- Problem to work on -
Only the lines below from the one containing "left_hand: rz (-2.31" to the one containing "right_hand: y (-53" should be repeated, both included and unchanged.

- Dataset excerpt -
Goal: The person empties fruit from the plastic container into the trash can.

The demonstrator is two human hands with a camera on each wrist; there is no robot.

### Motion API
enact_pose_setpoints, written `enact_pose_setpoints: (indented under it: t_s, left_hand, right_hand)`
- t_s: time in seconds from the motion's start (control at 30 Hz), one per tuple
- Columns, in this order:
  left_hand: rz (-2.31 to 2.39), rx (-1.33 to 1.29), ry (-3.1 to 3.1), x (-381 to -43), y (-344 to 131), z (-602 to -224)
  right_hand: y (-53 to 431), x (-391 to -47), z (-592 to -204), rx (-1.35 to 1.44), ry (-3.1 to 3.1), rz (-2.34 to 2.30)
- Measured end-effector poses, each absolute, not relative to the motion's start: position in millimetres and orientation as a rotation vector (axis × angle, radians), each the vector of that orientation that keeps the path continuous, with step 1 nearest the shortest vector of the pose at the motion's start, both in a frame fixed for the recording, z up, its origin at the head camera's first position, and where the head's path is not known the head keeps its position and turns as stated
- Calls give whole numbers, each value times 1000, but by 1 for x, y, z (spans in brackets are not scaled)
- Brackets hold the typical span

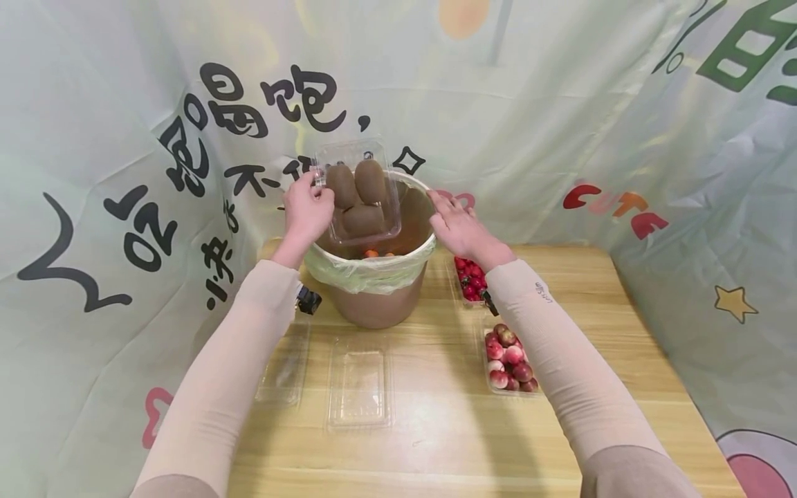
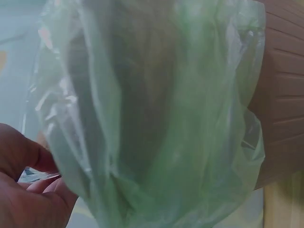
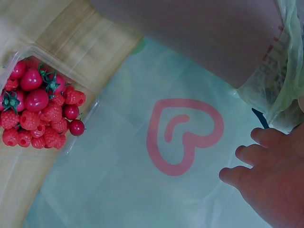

- Response -
  left_hand: rz (-2.31 to 2.39), rx (-1.33 to 1.29), ry (-3.1 to 3.1), x (-381 to -43), y (-344 to 131), z (-602 to -224)
  right_hand: y (-53 to 431), x (-391 to -47), z (-592 to -204), rx (-1.35 to 1.44), ry (-3.1 to 3.1), rz (-2.34 to 2.30)

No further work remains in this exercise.